Problem statement :: Count the lines in the data below holding the string "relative" and write the total by itself.

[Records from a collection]
————————

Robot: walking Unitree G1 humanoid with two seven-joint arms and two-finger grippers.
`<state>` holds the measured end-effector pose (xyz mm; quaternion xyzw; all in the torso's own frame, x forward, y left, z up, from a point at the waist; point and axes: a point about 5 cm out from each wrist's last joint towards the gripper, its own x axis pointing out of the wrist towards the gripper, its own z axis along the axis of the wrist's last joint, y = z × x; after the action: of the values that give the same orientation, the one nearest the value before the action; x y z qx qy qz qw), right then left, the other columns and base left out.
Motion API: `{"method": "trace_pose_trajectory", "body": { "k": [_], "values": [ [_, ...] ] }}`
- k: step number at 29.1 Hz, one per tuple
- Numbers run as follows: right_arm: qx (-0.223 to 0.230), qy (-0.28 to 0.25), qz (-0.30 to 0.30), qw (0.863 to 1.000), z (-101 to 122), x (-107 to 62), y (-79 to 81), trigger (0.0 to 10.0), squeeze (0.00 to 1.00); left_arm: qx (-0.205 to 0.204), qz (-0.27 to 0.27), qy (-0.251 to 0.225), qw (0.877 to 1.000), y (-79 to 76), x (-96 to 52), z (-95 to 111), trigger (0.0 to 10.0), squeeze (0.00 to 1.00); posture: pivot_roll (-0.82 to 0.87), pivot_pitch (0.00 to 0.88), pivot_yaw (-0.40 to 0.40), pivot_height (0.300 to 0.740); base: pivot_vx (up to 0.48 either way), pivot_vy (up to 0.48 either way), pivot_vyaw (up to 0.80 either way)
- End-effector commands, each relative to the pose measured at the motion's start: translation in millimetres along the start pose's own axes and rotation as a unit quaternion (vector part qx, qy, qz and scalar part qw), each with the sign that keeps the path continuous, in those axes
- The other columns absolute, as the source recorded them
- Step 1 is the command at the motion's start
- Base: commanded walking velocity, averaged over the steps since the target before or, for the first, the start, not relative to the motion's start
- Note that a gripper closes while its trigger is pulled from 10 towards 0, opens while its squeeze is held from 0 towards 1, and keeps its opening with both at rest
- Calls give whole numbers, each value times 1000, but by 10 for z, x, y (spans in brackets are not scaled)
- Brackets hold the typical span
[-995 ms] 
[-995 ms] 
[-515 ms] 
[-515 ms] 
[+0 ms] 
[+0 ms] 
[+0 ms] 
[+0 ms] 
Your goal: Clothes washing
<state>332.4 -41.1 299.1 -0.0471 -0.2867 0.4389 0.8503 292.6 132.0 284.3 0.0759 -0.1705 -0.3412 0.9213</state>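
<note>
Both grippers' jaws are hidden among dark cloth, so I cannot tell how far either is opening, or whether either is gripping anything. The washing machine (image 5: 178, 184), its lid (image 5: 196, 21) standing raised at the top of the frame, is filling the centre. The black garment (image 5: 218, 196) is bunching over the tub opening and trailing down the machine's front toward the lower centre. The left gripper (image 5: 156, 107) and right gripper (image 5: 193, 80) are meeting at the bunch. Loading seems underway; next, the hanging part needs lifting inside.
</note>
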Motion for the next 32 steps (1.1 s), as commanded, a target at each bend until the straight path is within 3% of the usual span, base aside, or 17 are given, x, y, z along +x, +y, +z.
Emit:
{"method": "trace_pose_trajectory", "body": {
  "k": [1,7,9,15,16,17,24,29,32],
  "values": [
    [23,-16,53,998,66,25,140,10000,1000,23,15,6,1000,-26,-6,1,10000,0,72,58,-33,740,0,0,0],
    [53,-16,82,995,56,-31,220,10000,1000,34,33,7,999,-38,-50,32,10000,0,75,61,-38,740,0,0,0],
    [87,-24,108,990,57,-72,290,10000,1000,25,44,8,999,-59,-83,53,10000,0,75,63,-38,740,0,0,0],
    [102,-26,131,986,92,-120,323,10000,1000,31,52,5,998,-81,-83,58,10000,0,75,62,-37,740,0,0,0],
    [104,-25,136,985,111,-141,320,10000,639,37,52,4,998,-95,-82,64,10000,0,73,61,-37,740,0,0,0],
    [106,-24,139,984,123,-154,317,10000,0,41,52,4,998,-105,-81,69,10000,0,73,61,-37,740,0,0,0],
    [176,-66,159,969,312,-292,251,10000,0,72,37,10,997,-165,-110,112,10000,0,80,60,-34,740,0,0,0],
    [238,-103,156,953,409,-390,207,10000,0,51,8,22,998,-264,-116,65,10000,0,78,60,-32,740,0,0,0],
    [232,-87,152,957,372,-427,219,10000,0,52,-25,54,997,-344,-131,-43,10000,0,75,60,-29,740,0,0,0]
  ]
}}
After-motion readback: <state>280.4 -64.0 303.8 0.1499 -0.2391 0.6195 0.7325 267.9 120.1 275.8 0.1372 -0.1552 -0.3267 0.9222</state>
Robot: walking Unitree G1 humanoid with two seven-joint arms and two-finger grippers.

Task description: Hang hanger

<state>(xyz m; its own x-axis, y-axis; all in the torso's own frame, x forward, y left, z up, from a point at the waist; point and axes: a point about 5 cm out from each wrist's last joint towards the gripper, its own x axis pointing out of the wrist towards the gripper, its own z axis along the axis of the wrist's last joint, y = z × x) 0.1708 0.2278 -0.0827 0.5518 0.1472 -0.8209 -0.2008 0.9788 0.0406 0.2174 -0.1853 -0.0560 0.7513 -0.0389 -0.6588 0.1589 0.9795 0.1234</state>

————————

Output for this task :: 2